En conjunto el Colegio de Geólogos y la DGM, han redactado innumerables documentos con políticas mineras claras, pero ignoradas por una decisión de escritorio del ministro de ambiente en turno.

Por ejemplo, en un intento por reunir el criterio nacional alrededor de la obtención y desarrollo de nuestros recursos, se creó el Consejo Asesor de la Minería, en el cual se tienen representantes del Ministerio de Obras Públicas, Setena, DGM, la municipalidades y la Organización latinoamericana de minería (OLAMI), pero el ministro lo engavetó con la mira siempre puesta en desaparecer la minería, lo cual ha mostrado que solo consigue la extracción ilegal.
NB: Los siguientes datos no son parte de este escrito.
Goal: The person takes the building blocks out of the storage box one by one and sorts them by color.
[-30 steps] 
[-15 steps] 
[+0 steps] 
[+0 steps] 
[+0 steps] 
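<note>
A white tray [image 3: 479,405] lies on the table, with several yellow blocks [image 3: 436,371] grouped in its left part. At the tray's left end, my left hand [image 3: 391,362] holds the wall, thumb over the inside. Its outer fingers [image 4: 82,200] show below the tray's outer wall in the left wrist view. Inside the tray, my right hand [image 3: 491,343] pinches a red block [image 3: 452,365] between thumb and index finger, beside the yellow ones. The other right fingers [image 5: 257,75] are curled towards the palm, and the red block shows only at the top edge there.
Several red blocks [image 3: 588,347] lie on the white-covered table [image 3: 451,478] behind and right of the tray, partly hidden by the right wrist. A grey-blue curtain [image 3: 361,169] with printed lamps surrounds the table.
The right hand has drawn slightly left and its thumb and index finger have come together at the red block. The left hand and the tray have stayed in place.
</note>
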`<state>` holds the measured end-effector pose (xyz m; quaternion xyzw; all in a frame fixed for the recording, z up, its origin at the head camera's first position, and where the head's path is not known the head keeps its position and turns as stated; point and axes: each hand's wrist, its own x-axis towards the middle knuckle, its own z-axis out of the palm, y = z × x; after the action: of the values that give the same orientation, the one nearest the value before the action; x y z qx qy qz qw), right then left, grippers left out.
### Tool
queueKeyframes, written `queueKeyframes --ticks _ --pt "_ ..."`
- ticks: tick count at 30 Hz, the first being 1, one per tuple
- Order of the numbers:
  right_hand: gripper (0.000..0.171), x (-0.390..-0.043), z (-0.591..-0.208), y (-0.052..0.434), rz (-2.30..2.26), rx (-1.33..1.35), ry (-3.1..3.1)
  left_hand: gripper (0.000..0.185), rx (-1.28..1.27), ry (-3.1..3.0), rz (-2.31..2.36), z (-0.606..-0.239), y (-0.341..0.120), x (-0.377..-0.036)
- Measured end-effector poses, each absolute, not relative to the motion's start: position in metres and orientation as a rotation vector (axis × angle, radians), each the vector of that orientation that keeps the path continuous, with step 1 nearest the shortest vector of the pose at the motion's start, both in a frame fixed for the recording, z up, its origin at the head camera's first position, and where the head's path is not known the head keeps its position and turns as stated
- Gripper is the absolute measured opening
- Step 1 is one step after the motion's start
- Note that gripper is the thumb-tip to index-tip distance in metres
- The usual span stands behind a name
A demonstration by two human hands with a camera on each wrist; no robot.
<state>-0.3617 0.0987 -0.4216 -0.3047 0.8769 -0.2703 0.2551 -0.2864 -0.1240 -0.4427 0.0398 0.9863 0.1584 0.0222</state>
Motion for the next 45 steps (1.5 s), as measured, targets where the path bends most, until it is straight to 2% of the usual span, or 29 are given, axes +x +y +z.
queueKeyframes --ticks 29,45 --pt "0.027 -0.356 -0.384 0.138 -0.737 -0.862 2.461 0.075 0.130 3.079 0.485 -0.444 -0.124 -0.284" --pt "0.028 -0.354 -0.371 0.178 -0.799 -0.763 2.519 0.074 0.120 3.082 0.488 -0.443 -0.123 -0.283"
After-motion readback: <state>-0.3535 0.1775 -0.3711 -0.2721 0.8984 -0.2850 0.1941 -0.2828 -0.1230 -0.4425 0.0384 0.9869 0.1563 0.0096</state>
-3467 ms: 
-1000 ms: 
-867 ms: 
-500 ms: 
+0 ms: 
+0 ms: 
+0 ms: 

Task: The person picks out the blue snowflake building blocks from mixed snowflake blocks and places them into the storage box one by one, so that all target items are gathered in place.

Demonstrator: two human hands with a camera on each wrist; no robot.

Es comprensible que el costarricense de por sentado que si el gobierno no ve en el aprovechamiento de nuestros recursos minerales una solución fuerte a la crisis fiscal y el desempleo, debe ser porque evaluaron esta opción y se decidió responsablemente que no era algo deseable. Pero la realidad es que lo anterior nunca ha sucedido puesto que se ha prohibido más bien la investigación y el dialogo con los expertos del ramo; los intereses personales han privado sobre el bienestar general, lo que ha sometido a Costa Rica al subdesarrollo por ideologías y dogmas injustificados.